In especially extreme cases, something like a totally innocuous reference to Tom Hanks becomes evidence of a pastor’s slide toward heresy. From this side, it seems that there is fear of a different Mars Hill lingering in the background: The Mars Hill of Rob Bell, the former megachurch pastor and now apostate self-help guru to surfers and rich Californians. And, again, this does really happen sometimes. But it it not the normal trajectory for most pastors. To act as if it is is simply to engage in the right wing version of the Mark Driscoll discourse, pre-judging a problem by defaulting to established scripts rather than considering the actual evidence in the case in question.
In both cases, we have parishioners shaped by online networks in such a way that they have become suspicious of the pastoral leadership and spiritual authority in their local settings.
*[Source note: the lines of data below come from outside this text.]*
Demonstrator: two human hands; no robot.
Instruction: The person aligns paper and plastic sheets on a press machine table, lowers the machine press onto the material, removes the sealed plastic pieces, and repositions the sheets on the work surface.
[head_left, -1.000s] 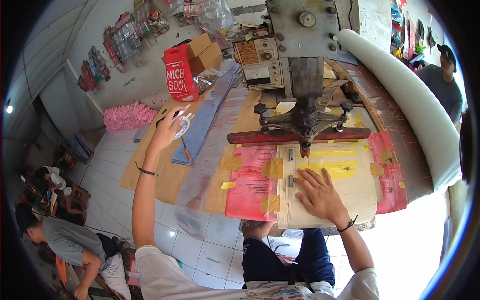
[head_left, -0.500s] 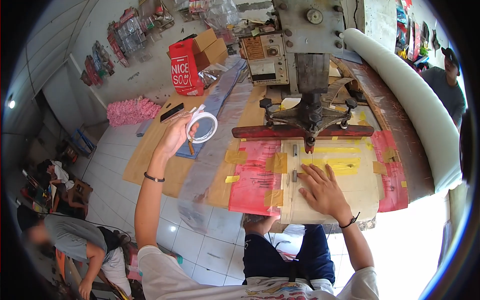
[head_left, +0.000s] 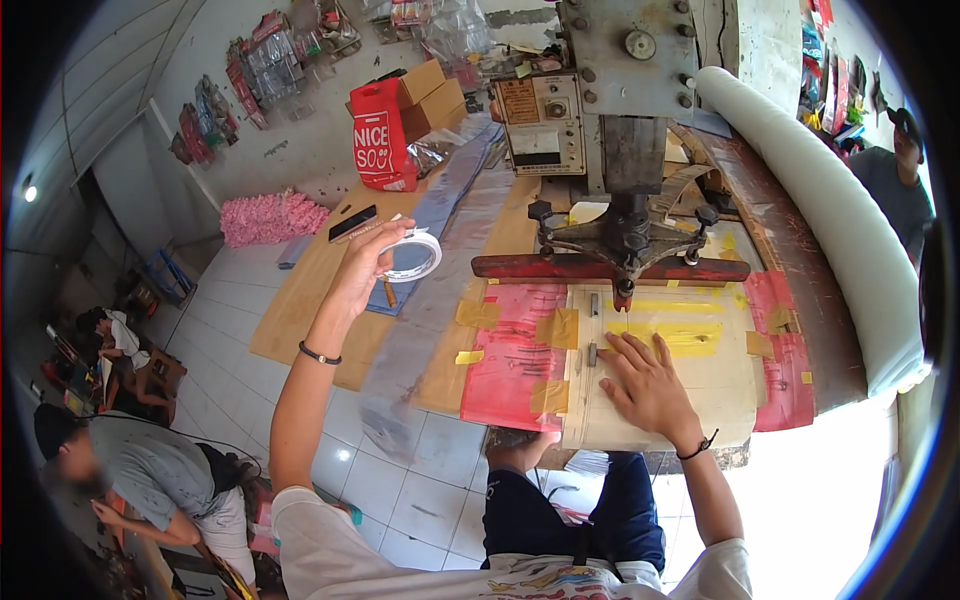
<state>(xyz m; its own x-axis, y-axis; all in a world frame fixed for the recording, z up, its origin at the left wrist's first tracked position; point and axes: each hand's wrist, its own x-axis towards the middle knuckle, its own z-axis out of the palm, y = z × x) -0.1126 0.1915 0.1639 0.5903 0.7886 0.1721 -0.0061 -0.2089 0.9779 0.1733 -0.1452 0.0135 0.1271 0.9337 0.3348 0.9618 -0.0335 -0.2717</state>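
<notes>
A roll of white tape [head_left: 430, 262] is gripped in my left hand [head_left: 368, 262], raised over the wooden table to the left of the press. My right hand [head_left: 648, 388] lies flat with spread fingers on a cream board [head_left: 600, 425]. Yellow tape strips [head_left: 680, 338] cross that board just beyond my fingertips, and small grey metal pieces [head_left: 593, 355] sit left of them. Red sheeting [head_left: 512, 370] flanks the board, fixed with brownish tape patches. Above my right hand stands the press head [head_left: 625, 240] with a red bar [head_left: 540, 267] across its underside.
A red bag [head_left: 382, 140], a cardboard box [head_left: 435, 105] and a phone [head_left: 353, 223] are on the table [head_left: 300, 320]. Clear plastic sheeting [head_left: 400, 390] hangs over its front edge. A large white roll [head_left: 810, 210] lies at right. Other people [head_left: 165, 470] are at left and far right.
My left hand has turned, tilting the tape roll flatter and slightly to the right. The right hand stays on the board. The view has shifted a little, and a person at left has lifted a hand.
</notes>
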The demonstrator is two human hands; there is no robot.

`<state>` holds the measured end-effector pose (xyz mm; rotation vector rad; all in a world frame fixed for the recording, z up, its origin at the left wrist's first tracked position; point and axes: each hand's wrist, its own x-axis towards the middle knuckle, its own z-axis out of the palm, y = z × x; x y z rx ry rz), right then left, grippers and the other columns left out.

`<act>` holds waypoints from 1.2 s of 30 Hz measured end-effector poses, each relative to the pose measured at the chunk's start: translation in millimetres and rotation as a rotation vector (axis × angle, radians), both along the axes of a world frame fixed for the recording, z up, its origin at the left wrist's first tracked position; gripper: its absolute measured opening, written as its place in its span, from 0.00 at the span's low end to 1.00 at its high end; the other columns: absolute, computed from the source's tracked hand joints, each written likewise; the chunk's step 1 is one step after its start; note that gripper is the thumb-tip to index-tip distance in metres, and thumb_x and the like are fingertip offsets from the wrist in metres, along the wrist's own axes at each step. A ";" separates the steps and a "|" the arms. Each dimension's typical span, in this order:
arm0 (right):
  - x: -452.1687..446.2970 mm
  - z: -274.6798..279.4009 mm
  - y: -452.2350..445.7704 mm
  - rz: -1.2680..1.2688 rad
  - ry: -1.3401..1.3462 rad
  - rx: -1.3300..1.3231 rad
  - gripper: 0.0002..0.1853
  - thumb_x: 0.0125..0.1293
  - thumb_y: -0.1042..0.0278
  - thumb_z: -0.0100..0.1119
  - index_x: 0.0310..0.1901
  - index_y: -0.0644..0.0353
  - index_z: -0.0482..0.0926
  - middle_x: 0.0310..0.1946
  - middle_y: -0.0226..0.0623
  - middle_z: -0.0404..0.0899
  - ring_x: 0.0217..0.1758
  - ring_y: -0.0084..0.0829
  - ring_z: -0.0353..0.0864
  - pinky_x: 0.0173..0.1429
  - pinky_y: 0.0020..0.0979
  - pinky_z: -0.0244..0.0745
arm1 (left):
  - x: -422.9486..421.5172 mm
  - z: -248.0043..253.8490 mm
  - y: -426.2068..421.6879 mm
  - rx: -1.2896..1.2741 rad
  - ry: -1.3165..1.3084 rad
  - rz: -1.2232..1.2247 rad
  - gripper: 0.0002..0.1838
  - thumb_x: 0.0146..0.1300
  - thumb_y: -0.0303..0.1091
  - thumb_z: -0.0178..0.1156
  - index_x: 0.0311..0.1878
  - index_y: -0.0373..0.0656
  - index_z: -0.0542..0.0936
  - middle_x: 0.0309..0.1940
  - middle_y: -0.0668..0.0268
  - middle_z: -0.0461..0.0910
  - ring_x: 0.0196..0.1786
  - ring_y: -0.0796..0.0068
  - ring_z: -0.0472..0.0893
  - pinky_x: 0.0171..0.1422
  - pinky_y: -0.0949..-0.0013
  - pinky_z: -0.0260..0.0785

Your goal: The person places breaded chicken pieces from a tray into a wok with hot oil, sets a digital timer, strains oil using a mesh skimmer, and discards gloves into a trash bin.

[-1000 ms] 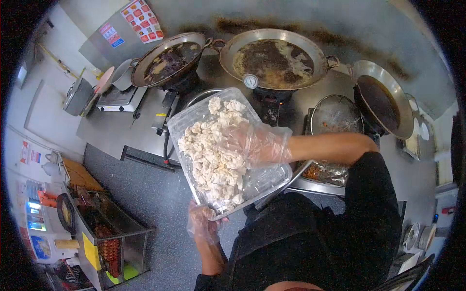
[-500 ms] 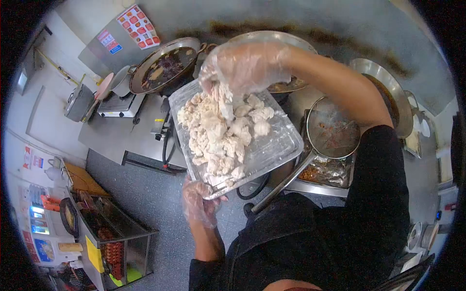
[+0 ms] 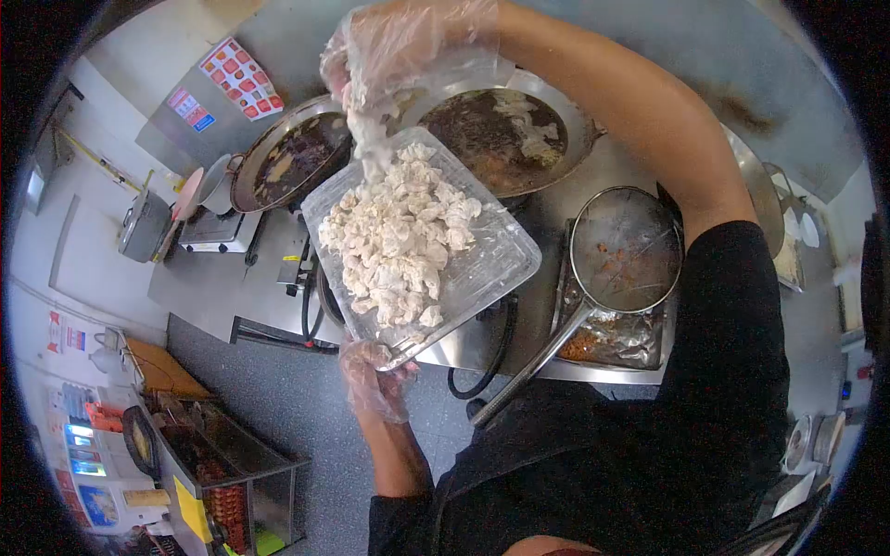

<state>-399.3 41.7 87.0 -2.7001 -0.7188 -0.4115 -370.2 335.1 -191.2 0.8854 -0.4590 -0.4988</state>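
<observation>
Nearest, a bit below the centre of the frame, the gloved left hand (image 3: 374,371) is clamped on the lower edge of the metal tray (image 3: 505,278). The tray lies across the middle of the frame. It bears a heap of flour-coated pieces (image 3: 399,241), mostly on its left part; the right part shows bare metal with flour dust.

What has changed is the gloved right hand (image 3: 399,46): it has risen from the heap to the top of the frame, over the tray's upper corner. Its fingers are closed around a pale, floury clump (image 3: 369,134), which hangs below them and is blurred. So this portion is apart from the main heap, I judge, though I cannot tell if its lower end touches it.

Right of the tray, a round wire strainer (image 3: 626,250) rests over a foil-lined pan (image 3: 640,347). Farther, the middle wok (image 3: 577,120) holds dark, foamy oil behind the tray, and the left wok (image 3: 243,176) stands at upper left. On the wall behind hangs a poster (image 3: 243,79).
</observation>
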 end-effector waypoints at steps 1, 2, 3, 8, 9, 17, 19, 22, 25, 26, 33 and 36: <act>-3.5 1.9 -6.2 -0.035 0.013 0.009 0.12 0.45 0.63 0.62 0.31 0.60 0.82 0.25 0.38 0.81 0.27 0.31 0.77 0.32 0.33 0.71 | 0.3 -2.9 0.0 -0.022 -0.031 0.016 0.16 0.56 0.39 0.61 0.29 0.37 0.67 0.15 0.59 0.73 0.12 0.65 0.75 0.14 0.65 0.73; -5.8 2.9 -14.1 -0.062 0.025 0.020 0.12 0.45 0.64 0.62 0.31 0.60 0.82 0.25 0.38 0.81 0.26 0.30 0.77 0.31 0.33 0.71 | 0.4 -4.9 -0.7 -0.045 -0.063 0.032 0.16 0.56 0.39 0.61 0.25 0.40 0.66 0.15 0.59 0.72 0.12 0.65 0.75 0.13 0.65 0.72; -8.3 4.0 -22.5 -0.083 0.035 0.034 0.12 0.45 0.64 0.62 0.31 0.61 0.82 0.25 0.38 0.81 0.26 0.30 0.77 0.31 0.33 0.71 | -1.1 -5.4 -0.6 -0.046 -0.064 0.034 0.16 0.56 0.39 0.61 0.25 0.40 0.66 0.15 0.59 0.72 0.12 0.65 0.75 0.13 0.65 0.72; -12.8 2.6 -78.8 -0.192 0.115 0.083 0.11 0.47 0.65 0.61 0.31 0.62 0.83 0.24 0.38 0.81 0.23 0.29 0.76 0.28 0.31 0.70 | -16.1 14.6 -10.1 0.028 0.125 0.151 0.12 0.49 0.29 0.53 0.36 0.30 0.69 0.18 0.54 0.75 0.09 0.63 0.73 0.12 0.67 0.71; -11.7 -2.0 -91.9 -0.205 0.135 0.092 0.10 0.47 0.66 0.61 0.31 0.62 0.83 0.24 0.38 0.81 0.23 0.29 0.76 0.27 0.31 0.70 | -14.4 15.6 -11.1 0.029 0.126 0.155 0.12 0.49 0.29 0.53 0.36 0.30 0.69 0.18 0.54 0.75 0.09 0.63 0.73 0.12 0.67 0.71; 3.6 -95.5 -181.3 -0.296 0.568 0.326 0.07 0.48 0.74 0.57 0.30 0.65 0.77 0.24 0.41 0.79 0.22 0.28 0.77 0.25 0.27 0.71 | -17.5 11.9 -18.1 0.005 0.124 0.152 0.24 0.50 0.31 0.58 0.43 0.19 0.65 0.19 0.50 0.76 0.09 0.66 0.73 0.14 0.68 0.73; -0.9 -123.4 -185.5 -0.441 0.507 0.257 0.07 0.48 0.74 0.57 0.30 0.65 0.77 0.24 0.41 0.79 0.23 0.29 0.77 0.26 0.28 0.71 | -25.5 4.7 -17.9 -0.046 0.072 0.288 0.22 0.52 0.33 0.59 0.40 0.20 0.66 0.16 0.52 0.75 0.09 0.67 0.72 0.13 0.67 0.72; 9.5 -165.6 -213.3 -0.557 0.477 0.124 0.07 0.47 0.69 0.60 0.28 0.63 0.81 0.24 0.39 0.81 0.23 0.29 0.78 0.26 0.30 0.71 | -24.8 8.6 -23.0 -0.014 0.081 0.337 0.17 0.47 0.25 0.51 0.38 0.21 0.67 0.12 0.54 0.72 0.07 0.66 0.71 0.09 0.68 0.68; 14.1 -208.3 -237.0 -0.622 0.502 -0.015 0.09 0.46 0.63 0.63 0.25 0.59 0.84 0.23 0.37 0.82 0.22 0.30 0.79 0.26 0.33 0.73 | -29.5 20.6 -27.7 0.116 0.171 0.389 0.19 0.44 0.25 0.48 0.40 0.20 0.66 0.12 0.54 0.72 0.07 0.66 0.70 0.09 0.68 0.68; 14.1 -208.7 -237.1 -0.666 0.494 -0.059 0.09 0.47 0.62 0.62 0.25 0.59 0.84 0.22 0.38 0.82 0.22 0.31 0.79 0.28 0.34 0.73 | -32.1 23.3 -29.3 0.159 0.193 0.436 0.22 0.42 0.25 0.47 0.41 0.19 0.65 0.12 0.54 0.72 0.06 0.65 0.70 0.09 0.68 0.69; 27.1 -230.0 -267.0 -0.588 0.555 -0.618 0.16 0.46 0.53 0.62 0.28 0.58 0.84 0.29 0.39 0.82 0.31 0.38 0.81 0.38 0.36 0.75 | -34.2 35.6 -37.0 0.179 0.183 0.395 0.31 0.37 0.24 0.46 0.49 0.16 0.60 0.15 0.51 0.74 0.06 0.65 0.70 0.09 0.69 0.69; 47.9 -290.6 -336.1 -0.709 0.641 -0.367 0.16 0.45 0.53 0.63 0.30 0.58 0.84 0.29 0.40 0.82 0.33 0.38 0.81 0.39 0.36 0.75 | -34.6 43.1 -40.9 0.225 0.211 0.404 0.30 0.38 0.24 0.46 0.48 0.16 0.60 0.14 0.51 0.73 0.06 0.65 0.70 0.09 0.69 0.69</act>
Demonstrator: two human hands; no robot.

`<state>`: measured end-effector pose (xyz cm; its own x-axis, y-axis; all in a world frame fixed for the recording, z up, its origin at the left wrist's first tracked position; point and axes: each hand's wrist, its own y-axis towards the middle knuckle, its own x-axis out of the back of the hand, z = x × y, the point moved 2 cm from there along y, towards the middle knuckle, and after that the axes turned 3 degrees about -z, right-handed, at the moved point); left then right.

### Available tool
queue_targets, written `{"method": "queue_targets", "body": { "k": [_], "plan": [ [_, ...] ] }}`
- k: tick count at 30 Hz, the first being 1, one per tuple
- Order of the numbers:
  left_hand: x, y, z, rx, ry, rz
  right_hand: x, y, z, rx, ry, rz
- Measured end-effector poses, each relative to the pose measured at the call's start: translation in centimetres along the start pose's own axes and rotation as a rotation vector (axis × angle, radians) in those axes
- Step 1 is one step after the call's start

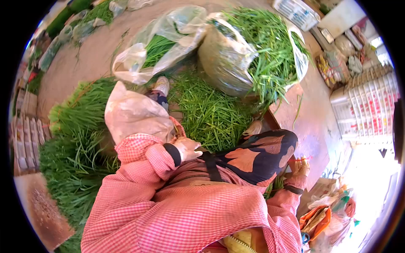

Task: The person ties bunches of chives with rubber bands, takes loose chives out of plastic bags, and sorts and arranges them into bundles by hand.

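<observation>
Head view shows the left hand point(188, 150) with fingers released and loosely extended just left of patterned trousers point(270, 154), green stalks point(209, 111) piled beyond it, while the right hand point(300, 168) pinches thin red string point(302, 159) near a board point(308, 122) at right.

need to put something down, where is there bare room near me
Mostly bare: the board, between the sack and right hand, with a few stray blades. Farther off, floor bordered by the open bag and stacked greens is mostly bare. Crowded: the loose greens between the shoes, near the left hand.
</observation>
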<state>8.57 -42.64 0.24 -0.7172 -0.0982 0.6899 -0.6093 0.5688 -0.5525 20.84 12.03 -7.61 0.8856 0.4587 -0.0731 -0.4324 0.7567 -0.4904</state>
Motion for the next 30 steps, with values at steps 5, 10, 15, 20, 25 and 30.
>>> {"method": "queue_targets", "body": {
  "k": [5, 10, 15, 20, 25, 30],
  "plan": [
    [0.3, -1.2, -0.5, -0.017, 0.024, -0.073, -9.7, -12.1, 8.0, 0.35, -0.152, 0.02],
    [-0.2, -1.9, -1.2, 0.039, 0.07, -0.031, -10.7, -14.8, 8.9, 0.394, -0.274, 0.151],
    [-1.2, -2.4, -0.8, -0.125, 0.065, -0.273, -10.6, -14.2, 12.3, 0.544, -0.39, 0.247],
    [0.1, -2.1, -1.1, -0.008, 0.098, -0.1, -9.0, -13.7, 26.5, 1.26, -0.575, 0.134],
    [-0.6, -1.0, -0.2, -0.013, -0.038, -0.134, -9.5, -19.0, 32.7, 1.454, -1.105, -0.077],
    [-0.4, -0.1, -0.4, 0.038, -0.015, -0.097, -12.3, -7.3, 25.1, 1.355, -1.448, 0.071]
  ]
}}
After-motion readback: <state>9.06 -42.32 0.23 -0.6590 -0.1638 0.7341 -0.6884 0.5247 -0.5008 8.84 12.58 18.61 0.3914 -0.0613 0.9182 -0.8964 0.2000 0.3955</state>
These online networks create crises of trust in local churches, which makes church life fraught and unnecessarily difficult and will, in time, lead to our churches being politically segregated because we have lost the capacity to exist together amidst difference. It is perhaps worth recalling Jesus’s words in John 17 and allowing ourselves to be troubled by the fact that such behavior, according to our Lord, authorizes the watching world to say that he did not come from the Father.
Pastoral ministry is challenging under normal circumstances. But when congregants whose minds have been shaped by authors, pundits, podcasts, and other online networks turn against their pastors, it becomes far harder, if not impossible. The church in America today has enough challenges facing us from without. If we begin devouring one another and, especially, devouring our pastors, then those challenges may prove fatal.
Note: This piece was updated to note that Scot McKnight and Laura Barringer co-authored Church Called Tov.